■ **WORK ORDER**: The pictures in the listing below are to be skipped, while the lines between the line holding "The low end" and the line holding "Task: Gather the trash", inclusive, are to be output exactly.

──────── RECORDS FOR THIS TASK ────────

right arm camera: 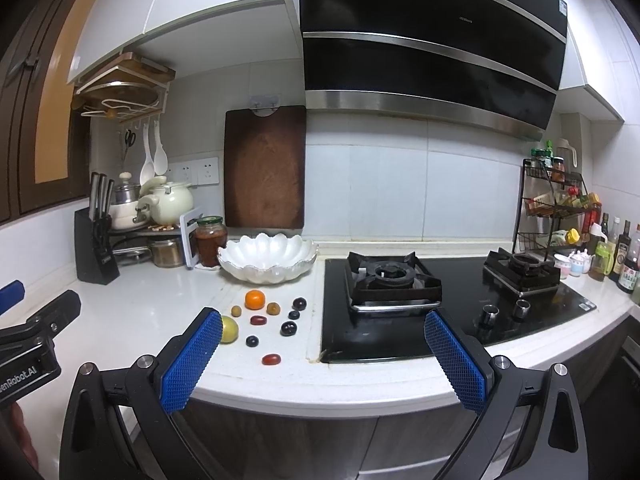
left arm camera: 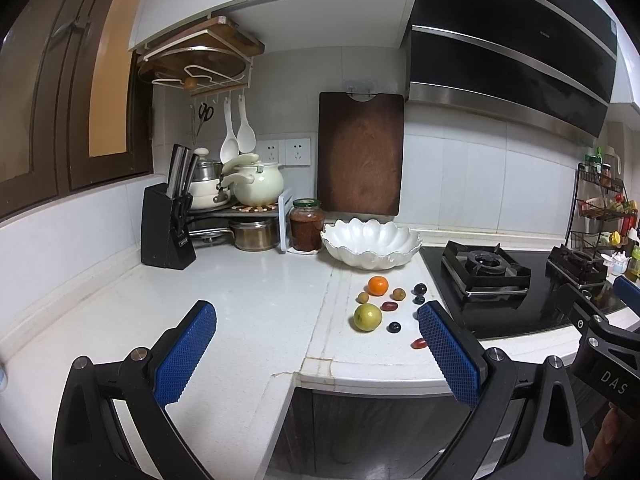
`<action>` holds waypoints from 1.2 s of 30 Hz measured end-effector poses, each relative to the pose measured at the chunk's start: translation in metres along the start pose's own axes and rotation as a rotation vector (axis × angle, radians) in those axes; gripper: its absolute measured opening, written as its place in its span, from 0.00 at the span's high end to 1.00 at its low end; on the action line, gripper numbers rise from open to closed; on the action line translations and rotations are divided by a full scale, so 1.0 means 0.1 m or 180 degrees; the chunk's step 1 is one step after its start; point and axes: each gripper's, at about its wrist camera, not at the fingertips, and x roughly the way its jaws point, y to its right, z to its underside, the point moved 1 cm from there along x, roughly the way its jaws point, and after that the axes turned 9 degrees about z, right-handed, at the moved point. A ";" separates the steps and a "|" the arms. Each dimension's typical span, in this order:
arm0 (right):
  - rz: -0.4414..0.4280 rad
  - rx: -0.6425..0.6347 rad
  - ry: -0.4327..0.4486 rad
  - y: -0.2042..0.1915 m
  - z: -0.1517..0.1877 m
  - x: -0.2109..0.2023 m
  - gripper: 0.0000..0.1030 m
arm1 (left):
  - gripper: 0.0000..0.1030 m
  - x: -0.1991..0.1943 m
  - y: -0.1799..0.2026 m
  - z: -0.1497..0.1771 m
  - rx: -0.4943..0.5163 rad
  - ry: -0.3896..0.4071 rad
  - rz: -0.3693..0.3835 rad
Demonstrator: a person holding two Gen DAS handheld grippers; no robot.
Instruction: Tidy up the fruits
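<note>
Several small fruits lie loose on the white counter in front of a white scalloped bowl (left arm camera: pixel 372 249) (right arm camera: pixel 267 258). Among them are an orange (left arm camera: pixel 378 285) (right arm camera: pixel 255 299), a yellow-green apple (left arm camera: pixel 367 317) (right arm camera: pixel 229 329), red dates (left arm camera: pixel 389 306) (right arm camera: pixel 271 359) and dark grapes (left arm camera: pixel 394 327) (right arm camera: pixel 288 328). The bowl looks empty. My left gripper (left arm camera: pixel 316 320) hangs open, short of the counter's front edge. My right gripper (right arm camera: pixel 323 326) is also open, nearer the stove, its left pad (right arm camera: pixel 192 364) overlapping the apple in view. Neither holds anything.
A black gas hob (right arm camera: pixel 440 300) lies right of the fruits. A knife block (left arm camera: pixel 166 228), pots, a sauce jar (left arm camera: pixel 306 225) and a leaning wooden board (left arm camera: pixel 360 152) line the back wall. A spice rack (right arm camera: pixel 556 208) and bottles stand far right.
</note>
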 end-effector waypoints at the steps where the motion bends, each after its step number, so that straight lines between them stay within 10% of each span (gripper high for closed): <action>1: -0.0002 -0.0004 0.0004 -0.01 0.00 0.00 0.00 | 0.00 -0.01 0.00 0.00 0.0001 0.0005 -0.0006; 36: -0.0118 -0.0003 -0.0265 -0.10 0.10 0.44 0.00 | 0.00 0.45 0.06 -0.08 0.0053 -0.0221 0.0144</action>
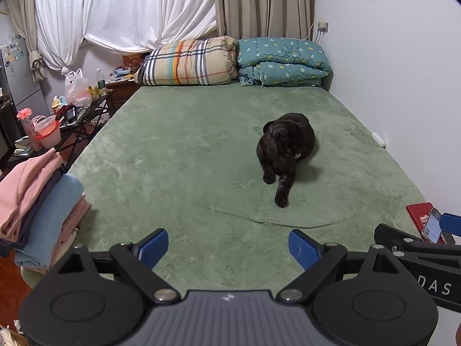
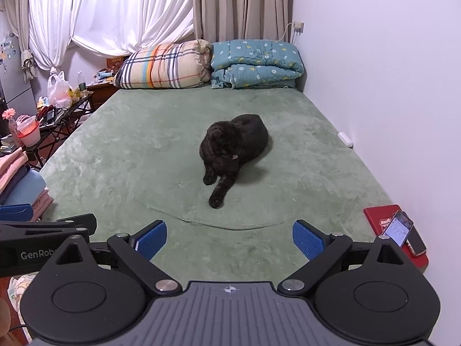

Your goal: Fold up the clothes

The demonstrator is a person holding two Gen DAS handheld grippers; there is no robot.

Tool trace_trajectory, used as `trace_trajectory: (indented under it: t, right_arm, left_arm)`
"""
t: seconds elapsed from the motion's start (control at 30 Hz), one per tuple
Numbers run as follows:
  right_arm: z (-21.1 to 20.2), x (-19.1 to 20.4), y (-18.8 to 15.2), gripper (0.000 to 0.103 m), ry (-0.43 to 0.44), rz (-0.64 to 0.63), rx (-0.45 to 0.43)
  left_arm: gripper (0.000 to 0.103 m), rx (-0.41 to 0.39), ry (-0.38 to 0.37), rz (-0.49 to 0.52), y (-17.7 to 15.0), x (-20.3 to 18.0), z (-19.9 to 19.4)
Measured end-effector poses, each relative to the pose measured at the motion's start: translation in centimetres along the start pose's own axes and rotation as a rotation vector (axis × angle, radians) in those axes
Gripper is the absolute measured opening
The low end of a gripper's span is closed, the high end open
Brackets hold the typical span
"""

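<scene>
A stack of folded clothes [image 1: 34, 201], pink, dark blue and light blue, sits at the bed's near left corner; it also shows in the right wrist view [image 2: 20, 181]. My left gripper [image 1: 229, 248] is open and empty, held above the near end of the green bed [image 1: 178, 150]. My right gripper [image 2: 230, 240] is open and empty beside it, also over the bed's near end [image 2: 115, 155]. Each gripper's arm shows at the edge of the other's view. No unfolded garment lies on the bed.
A black cat [image 1: 285, 150] lies mid-bed, one paw stretched toward me; it also shows in the right wrist view [image 2: 230, 147]. A red box [image 2: 383, 225] with two phones [image 2: 399, 227] sits at the near right edge by the wall. Folded quilts [image 1: 236, 60] line the far end. A cluttered side table [image 1: 72, 115] stands left.
</scene>
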State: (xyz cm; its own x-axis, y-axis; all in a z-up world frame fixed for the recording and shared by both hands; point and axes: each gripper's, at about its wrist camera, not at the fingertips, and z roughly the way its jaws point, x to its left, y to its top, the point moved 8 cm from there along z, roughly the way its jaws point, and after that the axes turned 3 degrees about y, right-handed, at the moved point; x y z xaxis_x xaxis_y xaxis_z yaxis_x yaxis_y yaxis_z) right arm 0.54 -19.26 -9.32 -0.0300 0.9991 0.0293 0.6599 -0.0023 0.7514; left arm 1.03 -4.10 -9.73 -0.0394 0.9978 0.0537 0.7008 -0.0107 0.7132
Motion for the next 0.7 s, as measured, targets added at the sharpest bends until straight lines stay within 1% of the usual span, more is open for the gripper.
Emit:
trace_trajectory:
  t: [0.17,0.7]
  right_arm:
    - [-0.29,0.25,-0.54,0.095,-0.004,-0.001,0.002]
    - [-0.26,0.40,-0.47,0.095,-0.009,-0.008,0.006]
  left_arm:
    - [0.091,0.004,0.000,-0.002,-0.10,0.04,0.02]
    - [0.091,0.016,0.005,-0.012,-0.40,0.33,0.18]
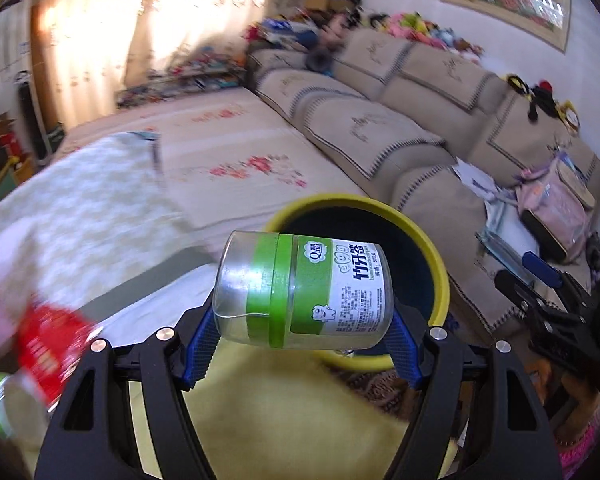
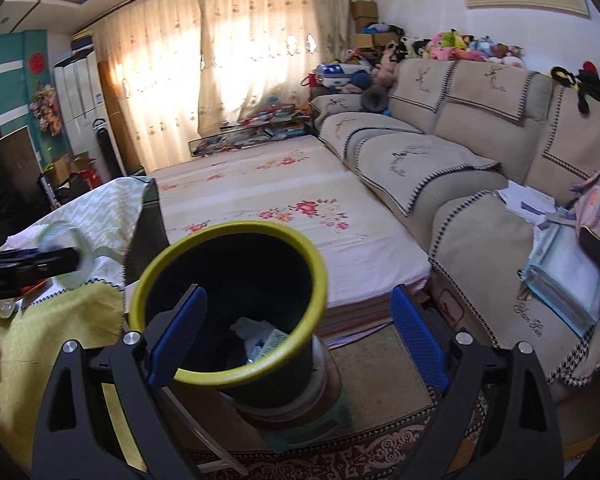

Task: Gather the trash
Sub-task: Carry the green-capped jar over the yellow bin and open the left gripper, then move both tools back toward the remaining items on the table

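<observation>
A clear plastic toothpick jar (image 1: 304, 292) with a green band and a white label lies sideways between the blue pads of my left gripper (image 1: 304, 334), which is shut on it. The jar hangs just in front of the dark trash bin's yellow rim (image 1: 436, 264). In the right wrist view the same jar (image 2: 74, 258) shows blurred at the left edge, left of the bin. My right gripper (image 2: 300, 300) stands open and empty over the near side of the bin (image 2: 236, 226). Crumpled paper and packaging (image 2: 260, 340) lie at the bin's bottom.
A table with a yellow cloth (image 1: 268, 408) is below the left gripper, with a red packet (image 1: 48, 352) and another green-banded jar (image 1: 0, 404) at its left. A flowered mattress (image 2: 284, 208) and a beige sofa (image 2: 460, 168) lie behind the bin. A patterned rug (image 2: 380, 440) covers the floor.
</observation>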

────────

■ **WORKED SOLUTION**:
The low end of a gripper's span is closed, the high end open
Brackets hold the typical span
"""

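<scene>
A stack of folded clothes [image 1: 34, 201], pink, dark blue and light blue, sits at the bed's near left corner; it also shows in the right wrist view [image 2: 20, 181]. My left gripper [image 1: 229, 248] is open and empty, held above the near end of the green bed [image 1: 178, 150]. My right gripper [image 2: 230, 240] is open and empty beside it, also over the bed's near end [image 2: 115, 155]. Each gripper's arm shows at the edge of the other's view. No unfolded garment lies on the bed.
A black cat [image 1: 285, 150] lies mid-bed, one paw stretched toward me; it also shows in the right wrist view [image 2: 230, 147]. A red box [image 2: 383, 225] with two phones [image 2: 399, 227] sits at the near right edge by the wall. Folded quilts [image 1: 236, 60] line the far end. A cluttered side table [image 1: 72, 115] stands left.
</scene>
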State: (xyz cm; its own x-axis, y-axis; all in a z-up world frame fixed for the recording and shared by both hands; point and axes: each gripper's, at about its wrist camera, not at the fingertips, and z roughly the way its jaws point, x to its left, y to its top, the point moved 8 cm from there along z, roughly the way its jaws point, and after that the axes turned 3 degrees about y, right-handed, at the moved point; x y z xaxis_x xaxis_y xaxis_z yaxis_x yaxis_y yaxis_z) right arm 0.54 -19.26 -9.32 -0.0300 0.9991 0.0293 0.6599 -0.0023 0.7514; left arm 1.03 -4.10 -9.73 -0.0394 0.9978 0.0537 0.7008 -0.0107 0.7132
Motion for the next 0.7 s, as measured, targets added at the sharpest bends until straight lines stay within 1% of the usual span, more is open for the gripper.
Emit:
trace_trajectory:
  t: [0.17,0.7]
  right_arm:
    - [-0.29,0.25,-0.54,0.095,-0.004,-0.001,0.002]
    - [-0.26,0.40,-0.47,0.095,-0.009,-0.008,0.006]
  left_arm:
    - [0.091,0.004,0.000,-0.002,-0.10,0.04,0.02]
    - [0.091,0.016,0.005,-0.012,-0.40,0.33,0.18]

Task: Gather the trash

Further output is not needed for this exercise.